Description of the task: When you reach the line containing "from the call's", stop after it; until then, copy each line of the listing exactly, starting with the first.

Input records:
——
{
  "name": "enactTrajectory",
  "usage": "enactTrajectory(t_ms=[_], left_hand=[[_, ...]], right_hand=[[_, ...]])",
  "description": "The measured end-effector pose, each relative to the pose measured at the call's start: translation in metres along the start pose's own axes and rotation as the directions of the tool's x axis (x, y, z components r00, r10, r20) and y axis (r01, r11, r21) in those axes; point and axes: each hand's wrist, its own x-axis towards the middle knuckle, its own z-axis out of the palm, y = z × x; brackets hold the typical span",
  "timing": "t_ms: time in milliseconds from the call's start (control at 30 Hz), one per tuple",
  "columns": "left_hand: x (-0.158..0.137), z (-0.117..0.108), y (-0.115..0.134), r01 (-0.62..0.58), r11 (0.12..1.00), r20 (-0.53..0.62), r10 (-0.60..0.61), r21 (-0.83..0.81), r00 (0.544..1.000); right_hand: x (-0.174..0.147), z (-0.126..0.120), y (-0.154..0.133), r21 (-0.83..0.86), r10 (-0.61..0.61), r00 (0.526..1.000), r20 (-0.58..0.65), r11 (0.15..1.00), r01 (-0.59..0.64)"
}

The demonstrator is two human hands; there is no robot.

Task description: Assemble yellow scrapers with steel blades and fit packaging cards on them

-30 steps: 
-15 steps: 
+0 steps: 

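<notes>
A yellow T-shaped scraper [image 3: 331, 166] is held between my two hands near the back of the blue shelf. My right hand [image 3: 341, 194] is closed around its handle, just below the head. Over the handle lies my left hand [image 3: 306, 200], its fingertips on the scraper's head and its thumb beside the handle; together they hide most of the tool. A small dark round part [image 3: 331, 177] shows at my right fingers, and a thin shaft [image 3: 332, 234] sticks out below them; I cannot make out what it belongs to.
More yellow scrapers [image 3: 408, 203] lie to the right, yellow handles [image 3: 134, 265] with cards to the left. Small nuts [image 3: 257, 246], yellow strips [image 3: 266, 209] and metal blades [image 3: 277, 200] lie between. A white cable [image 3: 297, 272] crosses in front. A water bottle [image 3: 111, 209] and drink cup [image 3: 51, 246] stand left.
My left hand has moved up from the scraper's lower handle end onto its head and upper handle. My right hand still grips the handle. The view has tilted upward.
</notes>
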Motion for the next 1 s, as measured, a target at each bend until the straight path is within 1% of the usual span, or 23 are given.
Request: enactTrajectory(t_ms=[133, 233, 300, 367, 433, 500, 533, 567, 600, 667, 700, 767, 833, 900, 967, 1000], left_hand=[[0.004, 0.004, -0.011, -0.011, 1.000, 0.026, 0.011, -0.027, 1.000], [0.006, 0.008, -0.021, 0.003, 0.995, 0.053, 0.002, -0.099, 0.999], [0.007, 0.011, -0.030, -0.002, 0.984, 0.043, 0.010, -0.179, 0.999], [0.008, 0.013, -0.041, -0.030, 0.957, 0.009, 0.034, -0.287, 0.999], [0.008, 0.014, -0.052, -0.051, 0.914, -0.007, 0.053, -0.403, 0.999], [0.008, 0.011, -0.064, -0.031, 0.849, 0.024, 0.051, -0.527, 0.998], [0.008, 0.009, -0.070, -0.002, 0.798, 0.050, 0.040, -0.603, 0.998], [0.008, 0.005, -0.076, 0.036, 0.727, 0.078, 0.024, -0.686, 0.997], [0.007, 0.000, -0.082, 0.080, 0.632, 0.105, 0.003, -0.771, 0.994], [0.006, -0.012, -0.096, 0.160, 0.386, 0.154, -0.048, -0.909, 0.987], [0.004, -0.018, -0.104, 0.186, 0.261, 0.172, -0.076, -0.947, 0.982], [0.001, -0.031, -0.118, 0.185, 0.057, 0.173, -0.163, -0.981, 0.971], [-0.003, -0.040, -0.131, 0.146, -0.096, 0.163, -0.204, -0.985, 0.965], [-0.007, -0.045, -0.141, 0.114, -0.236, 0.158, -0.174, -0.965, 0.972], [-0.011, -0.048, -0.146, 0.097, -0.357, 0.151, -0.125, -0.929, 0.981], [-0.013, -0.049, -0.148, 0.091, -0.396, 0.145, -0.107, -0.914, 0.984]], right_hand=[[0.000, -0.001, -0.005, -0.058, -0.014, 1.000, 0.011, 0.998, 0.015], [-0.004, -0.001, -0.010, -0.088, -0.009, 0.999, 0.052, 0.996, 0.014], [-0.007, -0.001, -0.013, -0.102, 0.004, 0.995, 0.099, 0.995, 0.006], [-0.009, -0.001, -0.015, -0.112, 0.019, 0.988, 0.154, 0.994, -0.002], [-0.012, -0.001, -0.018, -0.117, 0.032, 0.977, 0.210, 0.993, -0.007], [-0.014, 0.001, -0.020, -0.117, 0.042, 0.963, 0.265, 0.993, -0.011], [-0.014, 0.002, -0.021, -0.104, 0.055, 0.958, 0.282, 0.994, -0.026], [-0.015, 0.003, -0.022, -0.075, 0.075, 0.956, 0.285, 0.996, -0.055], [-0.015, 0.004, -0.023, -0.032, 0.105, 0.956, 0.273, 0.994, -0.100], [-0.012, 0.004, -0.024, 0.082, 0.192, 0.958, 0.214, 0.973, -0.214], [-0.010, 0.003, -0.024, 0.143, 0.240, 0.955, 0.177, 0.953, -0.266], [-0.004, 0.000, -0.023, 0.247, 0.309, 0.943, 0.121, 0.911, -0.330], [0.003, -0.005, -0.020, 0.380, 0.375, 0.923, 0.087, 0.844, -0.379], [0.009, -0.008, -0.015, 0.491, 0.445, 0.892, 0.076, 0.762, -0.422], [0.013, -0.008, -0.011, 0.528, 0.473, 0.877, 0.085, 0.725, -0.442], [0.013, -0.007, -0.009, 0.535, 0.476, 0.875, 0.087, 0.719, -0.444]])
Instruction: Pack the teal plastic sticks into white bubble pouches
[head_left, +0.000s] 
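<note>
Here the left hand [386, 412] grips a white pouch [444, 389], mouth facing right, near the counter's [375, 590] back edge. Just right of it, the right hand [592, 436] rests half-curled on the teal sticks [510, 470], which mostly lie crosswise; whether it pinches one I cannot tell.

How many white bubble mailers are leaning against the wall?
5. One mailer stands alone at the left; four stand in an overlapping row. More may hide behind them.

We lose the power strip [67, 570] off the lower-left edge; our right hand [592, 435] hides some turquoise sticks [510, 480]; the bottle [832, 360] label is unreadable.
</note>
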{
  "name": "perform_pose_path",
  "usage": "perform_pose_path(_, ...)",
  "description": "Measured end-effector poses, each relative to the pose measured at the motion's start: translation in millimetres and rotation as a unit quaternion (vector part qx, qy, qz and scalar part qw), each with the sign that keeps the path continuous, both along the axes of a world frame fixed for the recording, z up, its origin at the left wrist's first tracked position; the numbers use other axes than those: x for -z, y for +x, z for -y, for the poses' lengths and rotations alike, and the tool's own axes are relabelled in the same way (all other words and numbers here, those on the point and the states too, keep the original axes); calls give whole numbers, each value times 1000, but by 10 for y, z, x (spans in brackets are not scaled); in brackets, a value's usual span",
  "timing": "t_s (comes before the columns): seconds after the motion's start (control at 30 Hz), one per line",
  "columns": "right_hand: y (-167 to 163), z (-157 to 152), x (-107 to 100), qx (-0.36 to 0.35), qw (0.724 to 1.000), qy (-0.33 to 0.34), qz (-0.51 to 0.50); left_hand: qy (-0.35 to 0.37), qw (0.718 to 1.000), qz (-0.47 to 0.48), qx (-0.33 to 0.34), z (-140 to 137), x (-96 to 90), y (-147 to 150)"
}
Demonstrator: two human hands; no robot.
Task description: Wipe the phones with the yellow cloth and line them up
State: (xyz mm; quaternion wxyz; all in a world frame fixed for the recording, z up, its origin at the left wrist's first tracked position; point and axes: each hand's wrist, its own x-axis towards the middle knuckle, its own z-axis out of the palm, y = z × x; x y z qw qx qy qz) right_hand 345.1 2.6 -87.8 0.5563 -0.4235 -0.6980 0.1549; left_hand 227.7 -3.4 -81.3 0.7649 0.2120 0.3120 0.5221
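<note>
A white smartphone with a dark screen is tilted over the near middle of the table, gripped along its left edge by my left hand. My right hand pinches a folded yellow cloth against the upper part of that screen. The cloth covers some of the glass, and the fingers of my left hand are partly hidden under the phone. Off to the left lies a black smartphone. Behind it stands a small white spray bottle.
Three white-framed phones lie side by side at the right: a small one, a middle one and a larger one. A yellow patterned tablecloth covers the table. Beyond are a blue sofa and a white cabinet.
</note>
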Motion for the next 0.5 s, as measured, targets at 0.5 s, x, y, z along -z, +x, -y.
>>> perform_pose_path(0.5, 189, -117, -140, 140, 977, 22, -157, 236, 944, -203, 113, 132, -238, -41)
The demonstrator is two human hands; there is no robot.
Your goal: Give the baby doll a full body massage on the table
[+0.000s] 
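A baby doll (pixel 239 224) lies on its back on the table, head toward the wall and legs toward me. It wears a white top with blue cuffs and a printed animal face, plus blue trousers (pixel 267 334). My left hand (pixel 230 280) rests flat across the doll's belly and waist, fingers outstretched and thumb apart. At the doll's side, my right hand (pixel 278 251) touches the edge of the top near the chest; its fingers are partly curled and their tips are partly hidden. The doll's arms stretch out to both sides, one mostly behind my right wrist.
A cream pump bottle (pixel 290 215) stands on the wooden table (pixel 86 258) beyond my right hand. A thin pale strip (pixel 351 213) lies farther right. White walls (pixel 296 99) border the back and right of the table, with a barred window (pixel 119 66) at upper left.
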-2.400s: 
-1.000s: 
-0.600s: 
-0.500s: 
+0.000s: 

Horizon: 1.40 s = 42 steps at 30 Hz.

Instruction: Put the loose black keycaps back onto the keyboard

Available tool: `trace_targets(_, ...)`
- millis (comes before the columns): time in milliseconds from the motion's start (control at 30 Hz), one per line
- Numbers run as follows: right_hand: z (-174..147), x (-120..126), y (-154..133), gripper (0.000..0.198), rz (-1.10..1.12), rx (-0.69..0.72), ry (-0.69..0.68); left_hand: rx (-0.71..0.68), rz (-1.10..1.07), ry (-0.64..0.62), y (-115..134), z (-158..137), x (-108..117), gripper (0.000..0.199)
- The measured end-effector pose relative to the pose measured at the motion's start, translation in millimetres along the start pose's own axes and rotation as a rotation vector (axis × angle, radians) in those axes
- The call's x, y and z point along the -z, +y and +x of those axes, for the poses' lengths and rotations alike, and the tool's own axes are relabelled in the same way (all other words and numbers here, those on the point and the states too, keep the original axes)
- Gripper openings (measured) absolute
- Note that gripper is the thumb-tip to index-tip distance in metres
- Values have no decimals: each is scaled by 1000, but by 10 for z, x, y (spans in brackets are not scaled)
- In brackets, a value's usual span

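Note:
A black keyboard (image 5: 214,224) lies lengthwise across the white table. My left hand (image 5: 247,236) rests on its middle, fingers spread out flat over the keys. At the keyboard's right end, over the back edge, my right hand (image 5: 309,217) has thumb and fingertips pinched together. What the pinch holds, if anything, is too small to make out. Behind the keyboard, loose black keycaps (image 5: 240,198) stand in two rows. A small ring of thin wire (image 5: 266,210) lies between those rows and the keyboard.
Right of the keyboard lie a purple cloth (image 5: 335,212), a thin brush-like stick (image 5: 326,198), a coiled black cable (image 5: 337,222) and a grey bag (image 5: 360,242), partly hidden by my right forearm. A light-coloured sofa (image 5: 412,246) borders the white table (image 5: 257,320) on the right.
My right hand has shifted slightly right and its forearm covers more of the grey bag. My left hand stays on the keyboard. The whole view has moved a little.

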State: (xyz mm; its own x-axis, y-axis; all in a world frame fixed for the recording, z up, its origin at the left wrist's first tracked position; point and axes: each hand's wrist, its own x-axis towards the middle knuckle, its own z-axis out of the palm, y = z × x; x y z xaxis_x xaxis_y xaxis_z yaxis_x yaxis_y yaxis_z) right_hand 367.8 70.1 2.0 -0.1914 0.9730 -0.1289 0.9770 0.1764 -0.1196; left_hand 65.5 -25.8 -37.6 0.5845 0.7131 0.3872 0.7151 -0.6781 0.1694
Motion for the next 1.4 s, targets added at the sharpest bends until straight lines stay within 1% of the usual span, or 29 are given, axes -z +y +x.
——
Your response:
{
  "name": "enactTrajectory",
  "usage": "enactTrajectory(t_ms=[_], left_hand=[[_, ...]], right_hand=[[_, ...]])",
  "description": "The measured end-effector pose, each relative to the pose measured at the call's start: translation in metres along the start pose's own axes and rotation as the directions of the tool's x axis (x, y, z components r00, r10, r20) and y axis (r01, r11, r21) in those axes; point and axes: each hand's wrist, its own x-axis towards the middle knuckle, its own z-axis out of the palm, y = z × x; brackets hold the typical span",
  "timing": "t_ms: time in milliseconds from the call's start (control at 30 Hz), one per tuple",

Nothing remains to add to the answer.